Immer mehr Kinder in Deutschland können nicht schwimmen: Der Anteil der Nichtschwimmer unter 6- bis 10-Jährigen hat sich von 10 Prozent im Jahr 2010 auf 20 Prozent im Jahr 2022 verdoppelt. Gleichzeitig ist der Anteil sicherer Schwimmer von 64 Prozent auf 57 Prozent gesunken. Das zeigen Daten der DLRG zur Schwimmfähigkeit, basierend auf einer Befragung von 500 Eltern im August 2022.
Während der Anteil unsicherer Schwimmer zwischenzeitlich auf 31 Prozent im Jahr 2017 gestiegen war, liegt er aktuell bei 23 Prozent und damit unter dem Niveau von 2010. Die Entwicklung deutet darauf hin, dass sich die Gruppe der Kinder stärker polarisiert: Weniger Kinder schwimmen sicher, gleichzeitig wächst der Anteil derjenigen ohne grundlegende Fähigkeiten deutlich.

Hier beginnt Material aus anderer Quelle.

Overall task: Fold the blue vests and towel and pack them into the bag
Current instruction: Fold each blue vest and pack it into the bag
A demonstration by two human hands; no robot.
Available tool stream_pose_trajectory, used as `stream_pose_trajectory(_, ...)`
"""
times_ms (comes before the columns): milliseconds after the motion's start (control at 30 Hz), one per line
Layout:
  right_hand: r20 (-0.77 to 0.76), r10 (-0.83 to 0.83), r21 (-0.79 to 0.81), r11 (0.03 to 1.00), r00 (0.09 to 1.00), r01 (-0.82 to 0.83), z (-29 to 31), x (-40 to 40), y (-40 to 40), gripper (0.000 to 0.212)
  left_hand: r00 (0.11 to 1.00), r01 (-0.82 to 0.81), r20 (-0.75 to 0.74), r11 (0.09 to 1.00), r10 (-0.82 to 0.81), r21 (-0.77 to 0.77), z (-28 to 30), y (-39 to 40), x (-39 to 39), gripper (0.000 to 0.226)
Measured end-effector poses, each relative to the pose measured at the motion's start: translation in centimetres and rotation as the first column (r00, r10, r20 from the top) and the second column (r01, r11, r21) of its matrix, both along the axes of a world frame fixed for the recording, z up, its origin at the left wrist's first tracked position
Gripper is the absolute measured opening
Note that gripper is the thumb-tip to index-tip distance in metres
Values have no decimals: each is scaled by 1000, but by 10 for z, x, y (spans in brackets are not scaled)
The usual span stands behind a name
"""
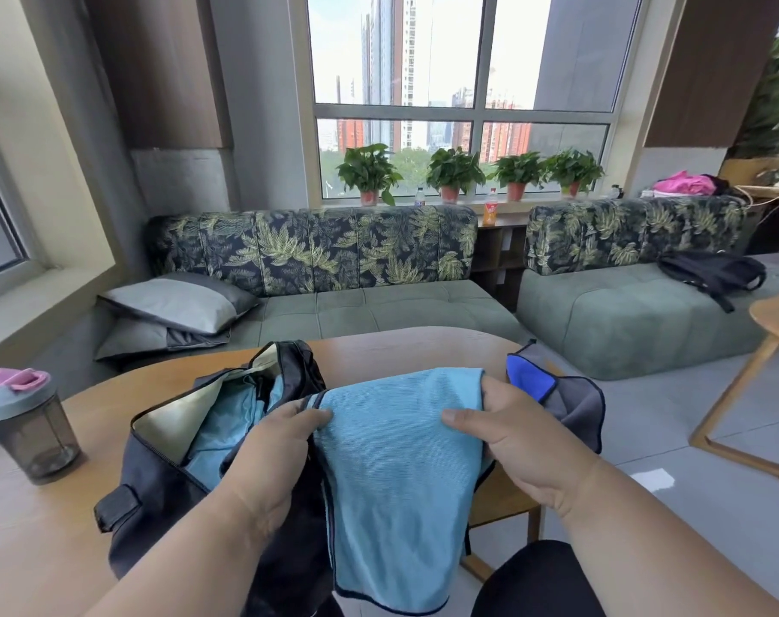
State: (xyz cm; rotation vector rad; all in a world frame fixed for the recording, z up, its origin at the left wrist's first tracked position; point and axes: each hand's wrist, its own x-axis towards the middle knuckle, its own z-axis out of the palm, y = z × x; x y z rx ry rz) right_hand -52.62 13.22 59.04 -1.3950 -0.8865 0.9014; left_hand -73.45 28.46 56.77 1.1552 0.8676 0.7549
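A light blue vest (392, 474) with dark trim hangs folded over between my hands, above the table's near edge. My left hand (271, 452) pinches its left side and my right hand (507, 443) grips its right side. To the left lies an open dark bag (156, 478) with a pale lining; light blue cloth (227, 434) lies inside it. Behind my right hand, a grey towel (574, 403) with a bright blue patch lies at the table's right edge.
A shaker bottle (22, 425) with a pink lid stands on the wooden table (405, 354) at the left. Green sofas (378, 305) and potted plants on the windowsill are beyond. A second wooden table (775, 322) is at the right.
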Motion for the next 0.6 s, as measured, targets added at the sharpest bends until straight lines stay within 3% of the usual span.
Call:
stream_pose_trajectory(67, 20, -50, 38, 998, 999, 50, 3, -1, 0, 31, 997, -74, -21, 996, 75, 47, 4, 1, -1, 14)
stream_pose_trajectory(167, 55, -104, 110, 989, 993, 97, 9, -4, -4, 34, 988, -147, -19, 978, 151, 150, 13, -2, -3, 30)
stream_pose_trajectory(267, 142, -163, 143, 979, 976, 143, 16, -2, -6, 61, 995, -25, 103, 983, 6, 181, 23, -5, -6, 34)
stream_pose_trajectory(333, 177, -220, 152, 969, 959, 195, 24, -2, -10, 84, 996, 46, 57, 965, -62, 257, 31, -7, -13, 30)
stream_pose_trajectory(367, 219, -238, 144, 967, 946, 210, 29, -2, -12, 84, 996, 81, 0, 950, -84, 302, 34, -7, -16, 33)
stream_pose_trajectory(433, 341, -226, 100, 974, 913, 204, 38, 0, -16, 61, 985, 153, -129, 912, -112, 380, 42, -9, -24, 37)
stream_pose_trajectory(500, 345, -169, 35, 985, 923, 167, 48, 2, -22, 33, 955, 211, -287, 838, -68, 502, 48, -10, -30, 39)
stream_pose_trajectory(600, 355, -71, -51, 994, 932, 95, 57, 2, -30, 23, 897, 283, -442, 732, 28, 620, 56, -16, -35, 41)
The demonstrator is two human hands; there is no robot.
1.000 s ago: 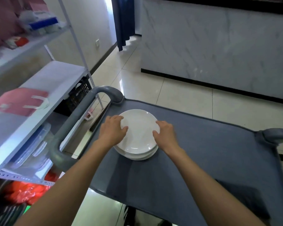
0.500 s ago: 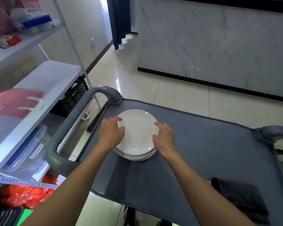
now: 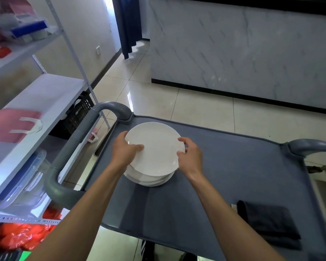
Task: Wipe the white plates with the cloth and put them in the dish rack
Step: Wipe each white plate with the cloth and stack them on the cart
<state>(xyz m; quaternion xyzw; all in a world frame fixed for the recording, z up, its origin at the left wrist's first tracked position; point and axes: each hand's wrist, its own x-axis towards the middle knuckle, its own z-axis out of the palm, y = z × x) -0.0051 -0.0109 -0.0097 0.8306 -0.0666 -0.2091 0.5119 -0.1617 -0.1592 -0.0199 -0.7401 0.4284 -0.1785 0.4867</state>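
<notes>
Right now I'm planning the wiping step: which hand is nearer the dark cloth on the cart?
Right. The right hand grips the top plate's right rim, on the side toward the dark cloth; the left hand grips the far, left rim.

- Left hand (image 3: 125, 150): arm stretched forward, thumb lying on top of the plate (image 3: 154, 147), fingers curled round its left rim.
- Right hand (image 3: 190, 157): arm stretched forward, thumb and fingers pinching the plate's right rim.
</notes>
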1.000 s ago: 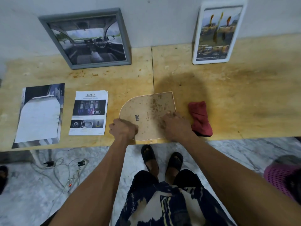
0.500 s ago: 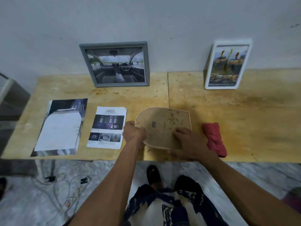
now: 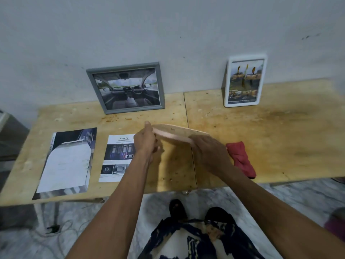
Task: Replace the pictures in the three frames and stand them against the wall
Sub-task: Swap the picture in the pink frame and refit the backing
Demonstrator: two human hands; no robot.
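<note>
An arch-shaped wooden frame (image 3: 173, 134) is lifted off the table and tilted nearly edge-on to me. My left hand (image 3: 146, 142) grips its left end, thumb on top. Its right end is held by my right hand (image 3: 207, 152). A grey frame (image 3: 126, 87) with a car-interior picture leans on the wall at the back. Further right, a white frame (image 3: 243, 81) with a picture also stands against the wall. Two loose printed pictures lie flat on the table: a large one (image 3: 68, 161) at the left and a "SAFETY" sheet (image 3: 116, 157) beside my left hand.
A red cloth (image 3: 240, 158) lies on the wooden table (image 3: 280, 139) just right of my right hand. Cables (image 3: 61, 230) lie on the marble floor under the table's left end. My feet stand at the table's front edge.
The arch-shaped frame lay flat on the table under both hands; both hands have now lifted it and tipped it up to nearly edge-on. The camera view has pulled back and up.
</note>
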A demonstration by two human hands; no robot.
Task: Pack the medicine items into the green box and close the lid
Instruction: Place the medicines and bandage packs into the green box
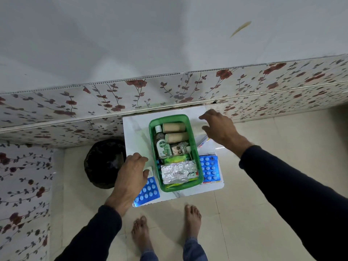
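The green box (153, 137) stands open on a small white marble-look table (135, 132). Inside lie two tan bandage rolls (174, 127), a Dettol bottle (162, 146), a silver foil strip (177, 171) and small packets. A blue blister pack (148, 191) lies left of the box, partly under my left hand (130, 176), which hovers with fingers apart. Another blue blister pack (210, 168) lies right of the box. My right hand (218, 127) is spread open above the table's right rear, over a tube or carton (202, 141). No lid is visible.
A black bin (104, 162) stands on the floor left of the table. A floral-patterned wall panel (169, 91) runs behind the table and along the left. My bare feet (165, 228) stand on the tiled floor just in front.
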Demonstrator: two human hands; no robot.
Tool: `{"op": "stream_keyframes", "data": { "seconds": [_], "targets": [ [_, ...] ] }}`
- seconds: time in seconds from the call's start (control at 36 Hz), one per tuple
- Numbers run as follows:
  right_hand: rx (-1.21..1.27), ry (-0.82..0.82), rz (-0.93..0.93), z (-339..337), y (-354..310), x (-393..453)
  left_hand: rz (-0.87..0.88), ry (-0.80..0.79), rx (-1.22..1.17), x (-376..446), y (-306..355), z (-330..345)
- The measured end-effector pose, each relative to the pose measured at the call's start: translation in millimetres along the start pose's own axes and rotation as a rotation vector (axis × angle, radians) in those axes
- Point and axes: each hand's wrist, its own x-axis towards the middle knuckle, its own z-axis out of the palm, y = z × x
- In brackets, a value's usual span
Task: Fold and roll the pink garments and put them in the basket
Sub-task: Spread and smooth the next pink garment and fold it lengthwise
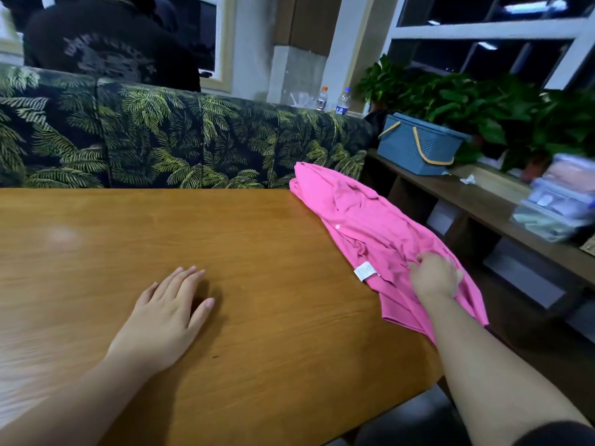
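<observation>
My right hand grabs a bunch of the pink shirt at the table edge — my left hand lies flat, holding nothing. No folding yet. Next I should spread it flat — the basket waits far off.

Bare forearms — a dark short sleeve at right.
</observation>
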Motion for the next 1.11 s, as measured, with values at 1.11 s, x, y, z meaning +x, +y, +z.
{"op": "stream_keyframes", "data": {
  "seconds": [1.11],
  "targets": [
    [0.089,-0.005,-0.369,-41.8,-48.6,-89.6,0.347,-0.228,-0.559,43.6,163.3,30.5]
  ]
}}
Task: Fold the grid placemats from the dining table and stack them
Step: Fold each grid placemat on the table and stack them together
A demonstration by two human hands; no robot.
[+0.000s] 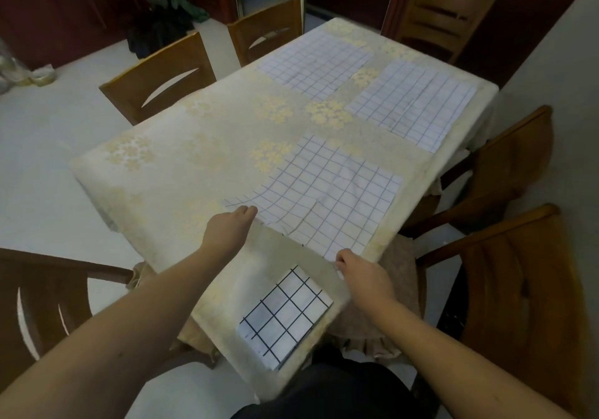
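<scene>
The dining table (pixel 162 172), under a pale glossy cloth with yellow blossoms and ringed by wooden chairs, held one folded placemat (pixel 285 316) at the near edge and two flat placemats (pixel 316 65) at the far end. The left hand (pixel 231 224) and right hand (pixel 351 266) each pinched a near corner of the creased, thin, black-gridded near placemat (pixel 324 191), so I judged one mat done and three left.

Cloth and wood surfaces
Matt, creased grid placemats (pixel 319 191) lie on a faintly glossy floral tablecloth (pixel 181 146); chairs (pixel 162 78) are polished wood.
</scene>
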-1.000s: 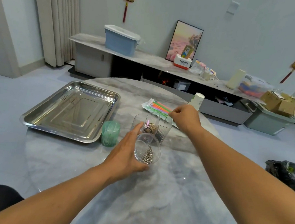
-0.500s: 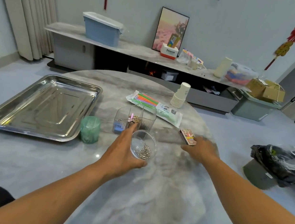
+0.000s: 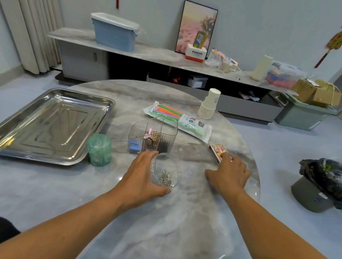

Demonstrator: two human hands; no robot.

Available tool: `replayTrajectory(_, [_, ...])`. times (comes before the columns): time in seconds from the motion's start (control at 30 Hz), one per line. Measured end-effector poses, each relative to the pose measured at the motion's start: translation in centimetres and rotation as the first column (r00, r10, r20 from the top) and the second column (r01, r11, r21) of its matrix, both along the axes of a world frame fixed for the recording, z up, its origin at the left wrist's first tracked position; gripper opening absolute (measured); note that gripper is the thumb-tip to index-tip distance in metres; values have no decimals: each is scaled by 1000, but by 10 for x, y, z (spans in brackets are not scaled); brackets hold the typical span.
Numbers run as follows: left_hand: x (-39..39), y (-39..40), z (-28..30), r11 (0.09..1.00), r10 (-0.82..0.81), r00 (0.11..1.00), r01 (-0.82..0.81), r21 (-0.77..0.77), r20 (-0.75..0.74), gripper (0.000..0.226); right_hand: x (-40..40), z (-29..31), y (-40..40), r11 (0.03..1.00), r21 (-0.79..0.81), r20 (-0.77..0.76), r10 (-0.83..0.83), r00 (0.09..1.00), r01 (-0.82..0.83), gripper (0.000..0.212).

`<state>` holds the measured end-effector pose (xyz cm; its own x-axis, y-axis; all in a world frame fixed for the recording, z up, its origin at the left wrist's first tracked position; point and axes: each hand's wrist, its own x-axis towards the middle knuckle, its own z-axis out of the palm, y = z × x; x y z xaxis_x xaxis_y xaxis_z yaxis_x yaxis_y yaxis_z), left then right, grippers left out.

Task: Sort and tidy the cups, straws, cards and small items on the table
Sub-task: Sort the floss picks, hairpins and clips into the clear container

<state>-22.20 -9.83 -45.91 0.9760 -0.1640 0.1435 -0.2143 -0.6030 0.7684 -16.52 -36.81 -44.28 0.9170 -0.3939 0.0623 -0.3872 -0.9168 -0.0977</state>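
My left hand grips a small clear cup with metal clips in its bottom, near the middle of the round marble table. My right hand rests on the table at the right, fingertips touching a small card box. Behind the cup stands a clear divided organizer with small items. A pack of coloured straws lies behind it. A stack of paper cups stands at the far right edge. A green toothpick holder stands by the steel tray.
The steel tray fills the table's left side. A bin with a black bag stands on the floor to the right. Behind the table runs a low cabinet with a blue box, a picture and clutter.
My right hand left the straw pack, swung right and came down by the card box. The left hand stayed on the clear cup. My view turned right.
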Motion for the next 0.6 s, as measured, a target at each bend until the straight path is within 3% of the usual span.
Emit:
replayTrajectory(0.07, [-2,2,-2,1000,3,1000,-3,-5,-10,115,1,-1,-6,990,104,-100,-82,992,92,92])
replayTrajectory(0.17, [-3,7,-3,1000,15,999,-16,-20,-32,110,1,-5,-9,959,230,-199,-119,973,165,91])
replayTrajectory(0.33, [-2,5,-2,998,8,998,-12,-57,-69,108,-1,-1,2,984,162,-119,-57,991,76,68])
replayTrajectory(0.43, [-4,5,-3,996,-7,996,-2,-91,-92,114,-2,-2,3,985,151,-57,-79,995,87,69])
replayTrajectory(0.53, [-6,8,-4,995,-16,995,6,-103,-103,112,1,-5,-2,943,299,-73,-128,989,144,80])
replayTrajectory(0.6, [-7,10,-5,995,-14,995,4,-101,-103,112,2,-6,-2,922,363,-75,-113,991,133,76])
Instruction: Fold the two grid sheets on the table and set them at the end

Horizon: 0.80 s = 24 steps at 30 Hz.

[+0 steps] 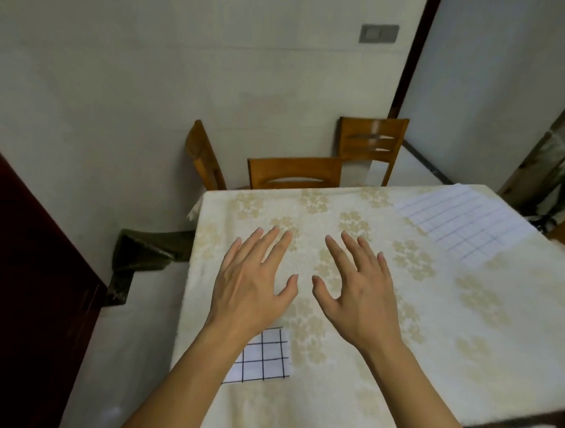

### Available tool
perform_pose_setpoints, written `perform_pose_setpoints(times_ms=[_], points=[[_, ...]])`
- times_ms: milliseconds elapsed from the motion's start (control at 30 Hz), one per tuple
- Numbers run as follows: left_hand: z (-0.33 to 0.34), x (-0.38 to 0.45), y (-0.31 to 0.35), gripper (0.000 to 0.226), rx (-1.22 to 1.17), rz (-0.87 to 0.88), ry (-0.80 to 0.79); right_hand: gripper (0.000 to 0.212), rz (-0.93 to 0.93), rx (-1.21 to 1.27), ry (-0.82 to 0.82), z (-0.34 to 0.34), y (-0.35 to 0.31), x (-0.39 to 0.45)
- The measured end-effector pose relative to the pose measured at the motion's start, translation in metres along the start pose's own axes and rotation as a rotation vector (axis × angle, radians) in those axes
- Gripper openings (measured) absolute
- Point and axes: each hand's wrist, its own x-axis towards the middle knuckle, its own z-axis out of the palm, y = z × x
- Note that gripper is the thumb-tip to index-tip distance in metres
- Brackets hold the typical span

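A small folded white sheet with a black grid [265, 356] lies near the table's left front edge, partly hidden under my left forearm. A larger white sheet with a thin dark grid [462, 221] lies flat at the far right corner of the table. My left hand [254, 278] and my right hand [359, 284] hover side by side over the middle of the table, palms down, fingers spread, holding nothing. Neither hand touches a sheet.
The table wears a cream cloth with pale flower prints [400, 320]. Three wooden chairs [293, 173] stand at its far side against a white wall. A dark wooden cabinet [22, 280] is at the left, and a dark cloth [146, 248] lies beside the table.
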Motion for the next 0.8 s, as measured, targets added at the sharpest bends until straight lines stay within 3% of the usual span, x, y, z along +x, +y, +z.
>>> perform_pose_setpoints(times_ms=[300,800], points=[[-0.004,0.015,0.059,0.065,0.004,0.158,0.061,0.067,0.149,-0.003,0.084,-0.054,0.039,-0.027],[0.012,-0.011,0.136,0.065,-0.314,0.563,-0.139,0.068,0.642,-0.157,0.299,-0.109,0.036,-0.134]])
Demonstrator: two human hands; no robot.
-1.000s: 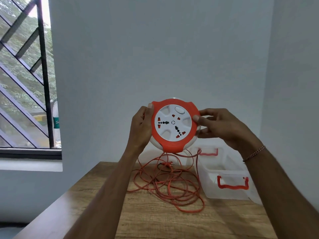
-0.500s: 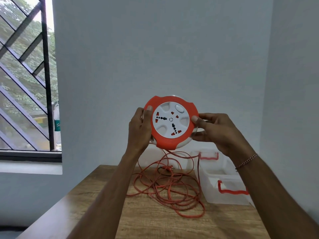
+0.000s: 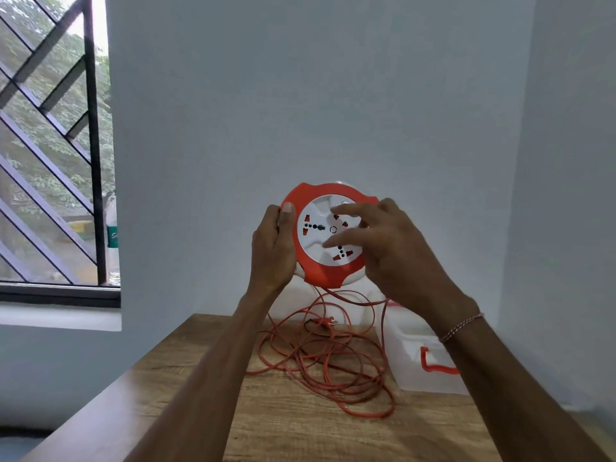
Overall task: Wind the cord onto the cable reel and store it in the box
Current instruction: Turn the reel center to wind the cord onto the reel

Dieser Trend könnte langfristige Folgen haben. Schwimmfähigkeit gilt als zentrale Sicherheitskompetenz und Voraussetzung für Wassersport. Fehlende Angebote, marode oder geschlossene Bäder oder ausgefallener Unterricht könnten die Entwicklung verstärkt haben und auch künftig den Zugang zum Schwimmen erschweren.